**GOAL OF THE EXERCISE**
Copy each line of the listing where the word "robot" can be found.

**DATA SHOWN**

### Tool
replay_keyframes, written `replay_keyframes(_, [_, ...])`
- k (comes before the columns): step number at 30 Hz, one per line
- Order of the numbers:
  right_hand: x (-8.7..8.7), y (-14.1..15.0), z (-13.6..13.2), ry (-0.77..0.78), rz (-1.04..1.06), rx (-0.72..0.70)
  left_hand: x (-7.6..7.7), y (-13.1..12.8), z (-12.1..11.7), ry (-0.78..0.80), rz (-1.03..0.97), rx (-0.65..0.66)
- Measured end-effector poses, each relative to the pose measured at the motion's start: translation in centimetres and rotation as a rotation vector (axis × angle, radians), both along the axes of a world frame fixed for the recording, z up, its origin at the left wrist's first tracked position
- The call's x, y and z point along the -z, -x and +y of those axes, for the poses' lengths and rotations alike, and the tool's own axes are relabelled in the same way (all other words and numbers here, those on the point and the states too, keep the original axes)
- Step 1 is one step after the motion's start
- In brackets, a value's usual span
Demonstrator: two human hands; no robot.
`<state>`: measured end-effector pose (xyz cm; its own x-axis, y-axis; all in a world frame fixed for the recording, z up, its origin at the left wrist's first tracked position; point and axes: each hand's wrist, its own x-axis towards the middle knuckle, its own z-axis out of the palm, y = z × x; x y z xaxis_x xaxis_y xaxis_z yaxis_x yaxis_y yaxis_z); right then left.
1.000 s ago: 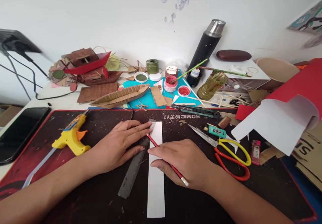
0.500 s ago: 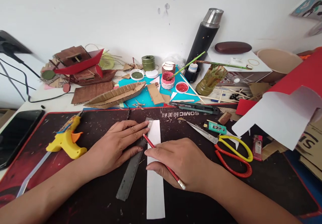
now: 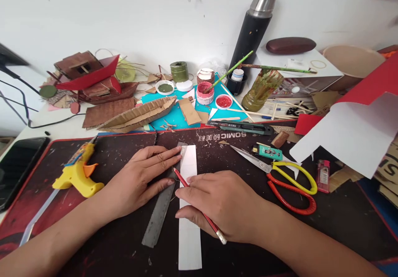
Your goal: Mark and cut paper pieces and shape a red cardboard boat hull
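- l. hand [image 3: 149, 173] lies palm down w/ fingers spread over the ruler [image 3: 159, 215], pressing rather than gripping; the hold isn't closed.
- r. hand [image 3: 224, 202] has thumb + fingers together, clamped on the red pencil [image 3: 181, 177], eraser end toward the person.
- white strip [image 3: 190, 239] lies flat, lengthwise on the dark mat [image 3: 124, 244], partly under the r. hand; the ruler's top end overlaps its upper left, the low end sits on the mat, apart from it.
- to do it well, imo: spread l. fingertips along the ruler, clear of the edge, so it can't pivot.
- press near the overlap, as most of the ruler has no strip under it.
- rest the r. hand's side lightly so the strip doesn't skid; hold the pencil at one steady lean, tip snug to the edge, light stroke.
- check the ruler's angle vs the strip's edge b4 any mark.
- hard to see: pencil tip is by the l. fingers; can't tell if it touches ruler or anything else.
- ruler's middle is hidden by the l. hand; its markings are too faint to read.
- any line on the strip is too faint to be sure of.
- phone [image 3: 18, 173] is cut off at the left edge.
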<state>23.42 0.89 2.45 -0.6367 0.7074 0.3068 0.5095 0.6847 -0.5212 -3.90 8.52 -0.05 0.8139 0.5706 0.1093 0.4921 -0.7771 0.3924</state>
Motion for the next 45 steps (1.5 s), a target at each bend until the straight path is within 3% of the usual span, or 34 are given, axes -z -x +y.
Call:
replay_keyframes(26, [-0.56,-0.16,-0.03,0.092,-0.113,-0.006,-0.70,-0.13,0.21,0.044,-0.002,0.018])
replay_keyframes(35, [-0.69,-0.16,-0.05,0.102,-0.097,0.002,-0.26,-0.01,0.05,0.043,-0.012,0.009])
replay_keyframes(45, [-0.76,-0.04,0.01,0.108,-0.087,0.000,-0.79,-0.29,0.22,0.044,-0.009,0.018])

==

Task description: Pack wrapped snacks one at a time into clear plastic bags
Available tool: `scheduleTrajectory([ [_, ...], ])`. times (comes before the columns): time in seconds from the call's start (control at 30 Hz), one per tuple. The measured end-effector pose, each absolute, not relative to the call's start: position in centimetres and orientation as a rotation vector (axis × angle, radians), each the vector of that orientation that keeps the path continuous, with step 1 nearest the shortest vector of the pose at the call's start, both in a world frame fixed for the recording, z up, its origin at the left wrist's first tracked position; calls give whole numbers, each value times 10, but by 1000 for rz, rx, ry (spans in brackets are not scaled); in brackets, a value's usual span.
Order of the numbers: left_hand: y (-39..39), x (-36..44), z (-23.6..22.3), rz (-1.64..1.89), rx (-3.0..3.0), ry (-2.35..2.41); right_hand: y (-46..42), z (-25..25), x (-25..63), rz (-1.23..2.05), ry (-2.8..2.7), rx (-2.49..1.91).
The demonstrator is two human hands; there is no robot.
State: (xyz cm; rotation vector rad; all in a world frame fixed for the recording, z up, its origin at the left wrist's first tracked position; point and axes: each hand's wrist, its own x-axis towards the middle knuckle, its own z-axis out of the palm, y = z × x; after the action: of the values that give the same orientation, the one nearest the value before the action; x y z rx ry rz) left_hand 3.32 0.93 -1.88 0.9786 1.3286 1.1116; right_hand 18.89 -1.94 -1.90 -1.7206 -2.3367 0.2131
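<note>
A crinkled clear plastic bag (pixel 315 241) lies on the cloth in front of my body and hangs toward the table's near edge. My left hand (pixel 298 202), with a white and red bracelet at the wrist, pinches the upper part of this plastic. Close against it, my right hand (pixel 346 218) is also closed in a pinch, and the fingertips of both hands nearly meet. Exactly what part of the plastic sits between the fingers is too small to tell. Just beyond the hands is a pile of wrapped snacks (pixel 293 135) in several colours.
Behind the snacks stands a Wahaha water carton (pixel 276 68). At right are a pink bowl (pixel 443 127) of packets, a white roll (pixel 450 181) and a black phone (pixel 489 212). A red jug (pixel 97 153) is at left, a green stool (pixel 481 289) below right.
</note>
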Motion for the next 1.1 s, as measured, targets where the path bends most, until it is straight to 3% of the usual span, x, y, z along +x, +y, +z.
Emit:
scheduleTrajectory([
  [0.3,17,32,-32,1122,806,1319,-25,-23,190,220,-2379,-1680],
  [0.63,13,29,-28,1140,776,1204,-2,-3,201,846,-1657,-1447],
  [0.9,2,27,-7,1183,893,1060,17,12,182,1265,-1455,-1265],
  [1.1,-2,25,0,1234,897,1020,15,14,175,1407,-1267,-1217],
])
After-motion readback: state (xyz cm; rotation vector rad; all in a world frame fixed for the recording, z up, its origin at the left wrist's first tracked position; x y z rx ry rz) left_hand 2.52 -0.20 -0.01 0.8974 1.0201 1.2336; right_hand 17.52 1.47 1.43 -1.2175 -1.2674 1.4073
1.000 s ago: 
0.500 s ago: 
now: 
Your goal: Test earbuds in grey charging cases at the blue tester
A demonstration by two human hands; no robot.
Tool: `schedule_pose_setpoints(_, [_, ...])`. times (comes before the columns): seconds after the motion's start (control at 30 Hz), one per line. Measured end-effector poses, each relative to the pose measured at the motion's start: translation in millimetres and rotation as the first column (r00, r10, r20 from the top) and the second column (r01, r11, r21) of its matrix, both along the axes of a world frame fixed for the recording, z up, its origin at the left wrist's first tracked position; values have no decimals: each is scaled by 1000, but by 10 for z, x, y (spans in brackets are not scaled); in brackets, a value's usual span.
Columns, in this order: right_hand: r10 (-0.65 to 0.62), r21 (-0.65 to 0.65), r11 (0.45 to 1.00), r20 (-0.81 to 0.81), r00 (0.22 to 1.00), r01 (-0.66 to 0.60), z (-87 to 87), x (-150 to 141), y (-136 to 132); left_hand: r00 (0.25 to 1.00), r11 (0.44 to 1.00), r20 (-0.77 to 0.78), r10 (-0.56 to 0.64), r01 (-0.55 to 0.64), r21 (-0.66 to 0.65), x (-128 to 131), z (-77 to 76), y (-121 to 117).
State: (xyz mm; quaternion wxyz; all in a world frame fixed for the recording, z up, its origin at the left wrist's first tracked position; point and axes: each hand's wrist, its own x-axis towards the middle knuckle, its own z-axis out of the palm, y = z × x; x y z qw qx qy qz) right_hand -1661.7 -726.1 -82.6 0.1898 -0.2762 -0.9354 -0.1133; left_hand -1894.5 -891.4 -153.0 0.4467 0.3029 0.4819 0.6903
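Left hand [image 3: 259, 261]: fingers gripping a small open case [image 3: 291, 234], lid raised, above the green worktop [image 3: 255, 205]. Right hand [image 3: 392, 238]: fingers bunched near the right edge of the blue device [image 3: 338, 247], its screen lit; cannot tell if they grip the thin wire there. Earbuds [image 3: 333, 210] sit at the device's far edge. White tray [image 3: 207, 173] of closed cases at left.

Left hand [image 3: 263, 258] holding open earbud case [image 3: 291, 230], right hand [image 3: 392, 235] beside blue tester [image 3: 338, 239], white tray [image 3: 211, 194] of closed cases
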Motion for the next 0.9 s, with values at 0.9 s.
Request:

**EXERCISE ANSWER**
Demonstrator: two human hands; no robot.
The demonstrator is two human hands; there is no robot.
A demonstration by two human hands; no robot.

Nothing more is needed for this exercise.